To get Chromium into Fedora, I'm going to have to ask FESCo for an override of the guidelines involving bundled copies of system libs (specifically, that such behavior is not acceptable). The fewer examples of this in the Chromium code, the more likely that FESCo will permit that exception. I'm realistic enough to know that this will probably take a long time to drop to zero (yet, somehow, Mozilla manages it with Firefox), but hopeful that it will someday just be "WebKit because it is too new, and when WebKit catches up, not even that."

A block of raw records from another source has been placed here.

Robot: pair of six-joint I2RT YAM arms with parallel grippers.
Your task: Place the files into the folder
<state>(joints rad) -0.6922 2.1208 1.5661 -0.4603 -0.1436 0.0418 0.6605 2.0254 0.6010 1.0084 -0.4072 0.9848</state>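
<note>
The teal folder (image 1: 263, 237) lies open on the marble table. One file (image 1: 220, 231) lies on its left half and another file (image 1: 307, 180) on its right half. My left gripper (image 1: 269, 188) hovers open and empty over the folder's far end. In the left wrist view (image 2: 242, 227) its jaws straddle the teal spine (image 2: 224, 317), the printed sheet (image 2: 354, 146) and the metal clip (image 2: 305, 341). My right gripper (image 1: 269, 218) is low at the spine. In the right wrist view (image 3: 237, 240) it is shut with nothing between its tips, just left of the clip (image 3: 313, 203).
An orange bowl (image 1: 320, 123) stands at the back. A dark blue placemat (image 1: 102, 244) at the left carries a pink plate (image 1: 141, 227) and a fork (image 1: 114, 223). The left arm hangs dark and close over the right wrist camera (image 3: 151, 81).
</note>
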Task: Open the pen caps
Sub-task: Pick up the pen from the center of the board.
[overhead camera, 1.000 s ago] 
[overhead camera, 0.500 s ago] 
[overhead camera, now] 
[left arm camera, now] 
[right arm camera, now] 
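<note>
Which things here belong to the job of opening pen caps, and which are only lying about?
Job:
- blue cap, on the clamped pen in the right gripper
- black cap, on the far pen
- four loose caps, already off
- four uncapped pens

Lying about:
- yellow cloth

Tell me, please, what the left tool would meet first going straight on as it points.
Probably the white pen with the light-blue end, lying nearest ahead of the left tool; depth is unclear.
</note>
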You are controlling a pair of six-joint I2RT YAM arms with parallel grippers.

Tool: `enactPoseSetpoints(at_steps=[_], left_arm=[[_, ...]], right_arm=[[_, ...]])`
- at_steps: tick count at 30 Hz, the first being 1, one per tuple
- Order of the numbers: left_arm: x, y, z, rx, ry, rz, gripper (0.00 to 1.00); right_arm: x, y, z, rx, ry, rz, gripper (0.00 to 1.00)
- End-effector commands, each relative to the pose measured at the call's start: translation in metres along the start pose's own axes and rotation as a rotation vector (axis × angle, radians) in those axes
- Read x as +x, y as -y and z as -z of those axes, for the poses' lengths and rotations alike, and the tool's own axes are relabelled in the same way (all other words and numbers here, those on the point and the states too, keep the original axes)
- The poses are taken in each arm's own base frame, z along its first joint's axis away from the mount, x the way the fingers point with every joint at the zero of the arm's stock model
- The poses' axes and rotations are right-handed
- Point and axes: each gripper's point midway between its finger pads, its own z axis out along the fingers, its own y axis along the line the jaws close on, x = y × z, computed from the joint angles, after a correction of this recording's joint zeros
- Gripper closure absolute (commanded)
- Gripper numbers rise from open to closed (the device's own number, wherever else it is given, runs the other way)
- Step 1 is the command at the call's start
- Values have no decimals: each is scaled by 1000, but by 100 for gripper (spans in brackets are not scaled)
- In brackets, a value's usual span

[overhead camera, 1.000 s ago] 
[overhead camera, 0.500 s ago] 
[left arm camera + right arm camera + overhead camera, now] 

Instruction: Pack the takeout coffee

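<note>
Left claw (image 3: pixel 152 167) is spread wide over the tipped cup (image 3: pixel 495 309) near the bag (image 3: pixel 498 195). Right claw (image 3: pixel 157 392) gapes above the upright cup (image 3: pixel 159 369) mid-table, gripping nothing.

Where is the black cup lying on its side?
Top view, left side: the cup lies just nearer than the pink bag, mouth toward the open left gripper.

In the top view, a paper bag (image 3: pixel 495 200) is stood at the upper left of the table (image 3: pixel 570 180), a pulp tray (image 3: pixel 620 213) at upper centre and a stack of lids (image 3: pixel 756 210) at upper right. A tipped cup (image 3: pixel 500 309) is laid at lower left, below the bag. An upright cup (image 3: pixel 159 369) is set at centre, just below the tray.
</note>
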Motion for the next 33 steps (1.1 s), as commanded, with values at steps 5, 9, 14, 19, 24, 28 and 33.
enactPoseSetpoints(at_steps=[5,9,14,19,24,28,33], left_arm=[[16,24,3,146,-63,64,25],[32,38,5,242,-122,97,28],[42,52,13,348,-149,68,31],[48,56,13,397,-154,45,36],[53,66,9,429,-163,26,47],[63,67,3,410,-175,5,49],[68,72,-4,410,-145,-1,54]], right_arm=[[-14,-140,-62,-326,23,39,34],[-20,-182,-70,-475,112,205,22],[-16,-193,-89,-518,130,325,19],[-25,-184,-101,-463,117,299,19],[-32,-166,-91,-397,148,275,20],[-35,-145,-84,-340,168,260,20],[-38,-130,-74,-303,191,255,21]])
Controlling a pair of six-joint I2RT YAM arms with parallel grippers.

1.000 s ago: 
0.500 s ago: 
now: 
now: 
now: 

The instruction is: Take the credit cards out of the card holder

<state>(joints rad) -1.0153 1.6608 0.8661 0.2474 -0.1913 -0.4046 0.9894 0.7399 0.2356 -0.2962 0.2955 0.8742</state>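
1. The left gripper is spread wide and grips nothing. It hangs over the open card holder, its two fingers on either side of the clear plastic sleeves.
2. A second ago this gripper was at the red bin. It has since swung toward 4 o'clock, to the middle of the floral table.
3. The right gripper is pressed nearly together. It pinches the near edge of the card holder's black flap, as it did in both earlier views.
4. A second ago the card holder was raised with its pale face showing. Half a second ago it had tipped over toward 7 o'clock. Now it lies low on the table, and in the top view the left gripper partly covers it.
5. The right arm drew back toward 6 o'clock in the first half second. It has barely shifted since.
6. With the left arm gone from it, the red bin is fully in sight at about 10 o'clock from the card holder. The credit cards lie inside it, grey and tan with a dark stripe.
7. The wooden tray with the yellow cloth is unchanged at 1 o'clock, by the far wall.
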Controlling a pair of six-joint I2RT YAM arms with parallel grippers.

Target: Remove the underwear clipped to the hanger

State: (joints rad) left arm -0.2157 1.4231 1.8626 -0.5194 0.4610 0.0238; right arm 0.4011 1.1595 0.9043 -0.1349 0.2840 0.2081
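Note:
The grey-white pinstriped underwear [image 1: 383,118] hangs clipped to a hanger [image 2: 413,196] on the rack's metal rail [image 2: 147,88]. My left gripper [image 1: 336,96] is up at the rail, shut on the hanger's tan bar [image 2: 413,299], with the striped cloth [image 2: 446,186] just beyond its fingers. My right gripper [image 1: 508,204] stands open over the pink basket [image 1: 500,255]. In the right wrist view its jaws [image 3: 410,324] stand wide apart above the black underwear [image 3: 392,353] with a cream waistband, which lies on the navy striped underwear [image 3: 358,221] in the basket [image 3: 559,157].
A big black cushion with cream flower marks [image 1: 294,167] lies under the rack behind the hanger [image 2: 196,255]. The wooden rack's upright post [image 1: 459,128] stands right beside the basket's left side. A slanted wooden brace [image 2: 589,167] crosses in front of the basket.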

** Ubuntu doesn't care. (Answer: They should, and I bet, if you ask them, they probably do. But again, if someone else wants to do something dumb/dangerous, that doesn't make it a good idea. Note: I'm not implying that Ubuntu is dumb or dangerous. Insert any other distribution name there if it makes you feel better, I'm not trolling for an attack of the Ubuntu-fan boys/girls.)
* I haven't sat down and worked out all the licensing compatibility concerns yet. When I started doing that with any seriousness, I found a brand new (to me) license on the first piece of third party code that I found, and I'm not even sure if it is Free (waiting on the opinion of Red Hat Legal). The spaghetti nature of the relationship of Chromium and its third party code-bits makes determining the license of the meatloaf end-result somewhat mysterious. I've been assured that everything is kosher, but this comes from Google, who sees nothing wrong in redistributing all of the code to ffmpeg as part of Chromium. I am going to do this, just haven't had the time to beat through it all yet.
So, with all that, why do you even bother packaging Chromium for Fedora? Well, the application is interesting, and I think the competition in the Web Browser space for Firefox is healthy. It runs fast, and reasonably well, and has feature functionality that I like.
I do think that with great power comes great responsibility, and Google could truly be a much better community participant than it currently is.